Well, because it means publicly and openly acknowledging to my professional network – and not just my personal ones – that I had a miscarriage. Several of them, in fact. My apprehension to share these losses, even though they happened so long ago, in a professional setting is exactly why laws like this one are so essential. Because the more we hide this from the workplace, the more we cause harm to women and their capacity to be their full and authentic selves in the workplace.

Without acceptance of the profound impact that pregnancy loss has on a person, we are in some small way saying, your loss doesn’t matter. Your pain doesn’t count. Don’t talk about that here.

So women shoulder this pain silently. We press on. We pretend we aren’t crumbling. We get the job done. But a little piece of us dies as a result.

A successful workplace is one that doesn’t kill a tiny piece of its workers.

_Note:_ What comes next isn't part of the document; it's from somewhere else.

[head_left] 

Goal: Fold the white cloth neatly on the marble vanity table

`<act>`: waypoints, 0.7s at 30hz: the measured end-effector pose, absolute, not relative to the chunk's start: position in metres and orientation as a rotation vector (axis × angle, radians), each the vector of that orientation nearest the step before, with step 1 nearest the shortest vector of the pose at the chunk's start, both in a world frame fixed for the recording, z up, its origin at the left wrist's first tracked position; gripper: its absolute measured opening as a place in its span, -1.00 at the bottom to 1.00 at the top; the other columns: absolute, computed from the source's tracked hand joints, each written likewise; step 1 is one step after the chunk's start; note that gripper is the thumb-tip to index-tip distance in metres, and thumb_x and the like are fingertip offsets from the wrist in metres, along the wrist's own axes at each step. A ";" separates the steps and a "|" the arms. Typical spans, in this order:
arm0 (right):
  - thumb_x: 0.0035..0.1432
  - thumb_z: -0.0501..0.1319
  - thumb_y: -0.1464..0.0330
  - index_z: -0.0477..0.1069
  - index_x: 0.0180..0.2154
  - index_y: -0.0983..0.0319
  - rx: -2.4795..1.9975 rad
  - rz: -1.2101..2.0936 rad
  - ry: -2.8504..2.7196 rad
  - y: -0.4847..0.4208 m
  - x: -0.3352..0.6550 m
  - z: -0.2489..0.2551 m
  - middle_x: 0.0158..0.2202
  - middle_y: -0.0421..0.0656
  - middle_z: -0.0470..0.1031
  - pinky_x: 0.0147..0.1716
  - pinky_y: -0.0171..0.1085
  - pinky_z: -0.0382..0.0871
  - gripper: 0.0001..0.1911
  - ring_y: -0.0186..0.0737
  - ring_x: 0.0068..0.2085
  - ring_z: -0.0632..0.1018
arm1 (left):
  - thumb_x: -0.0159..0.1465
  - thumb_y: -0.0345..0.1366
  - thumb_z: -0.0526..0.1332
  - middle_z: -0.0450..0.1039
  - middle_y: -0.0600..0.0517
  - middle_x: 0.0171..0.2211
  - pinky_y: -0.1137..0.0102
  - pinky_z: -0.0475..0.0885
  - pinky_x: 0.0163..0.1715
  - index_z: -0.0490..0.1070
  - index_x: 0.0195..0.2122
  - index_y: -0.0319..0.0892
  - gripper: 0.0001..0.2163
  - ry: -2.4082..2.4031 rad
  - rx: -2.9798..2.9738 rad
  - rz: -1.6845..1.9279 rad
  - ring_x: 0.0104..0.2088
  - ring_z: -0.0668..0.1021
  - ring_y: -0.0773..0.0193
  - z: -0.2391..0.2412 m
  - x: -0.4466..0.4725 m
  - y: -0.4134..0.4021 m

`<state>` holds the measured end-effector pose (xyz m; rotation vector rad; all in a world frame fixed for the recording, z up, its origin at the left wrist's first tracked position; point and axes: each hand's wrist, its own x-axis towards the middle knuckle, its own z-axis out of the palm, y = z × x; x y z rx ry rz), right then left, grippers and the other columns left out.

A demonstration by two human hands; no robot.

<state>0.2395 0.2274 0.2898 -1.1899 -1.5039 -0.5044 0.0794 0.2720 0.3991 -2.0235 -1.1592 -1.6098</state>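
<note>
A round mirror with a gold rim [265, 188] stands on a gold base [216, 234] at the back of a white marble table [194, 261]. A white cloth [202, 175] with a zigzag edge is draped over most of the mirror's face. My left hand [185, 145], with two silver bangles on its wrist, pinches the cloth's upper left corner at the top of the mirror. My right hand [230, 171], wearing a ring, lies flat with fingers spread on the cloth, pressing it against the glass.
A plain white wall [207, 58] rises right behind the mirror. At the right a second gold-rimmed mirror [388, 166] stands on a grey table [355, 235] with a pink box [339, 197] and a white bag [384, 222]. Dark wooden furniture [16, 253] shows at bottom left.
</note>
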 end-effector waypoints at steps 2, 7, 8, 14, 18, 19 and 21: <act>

It is one where people can bring their whole selves – their own feeling, grieving, joyful selves – so they can be their best selves and get their job done well.

This is why New Zealand’s law is so impactful. I am not diminishing the very real economic impact that the law has, but its strength is deeper and more fundamental than that. Because what this law is really saying to women and pregnant folks and once-were-pregnant folks is I see your pain. I see you as a full and whole person. Let’s take care of each other.

And there is nothing more powerful – or more necessary – than that.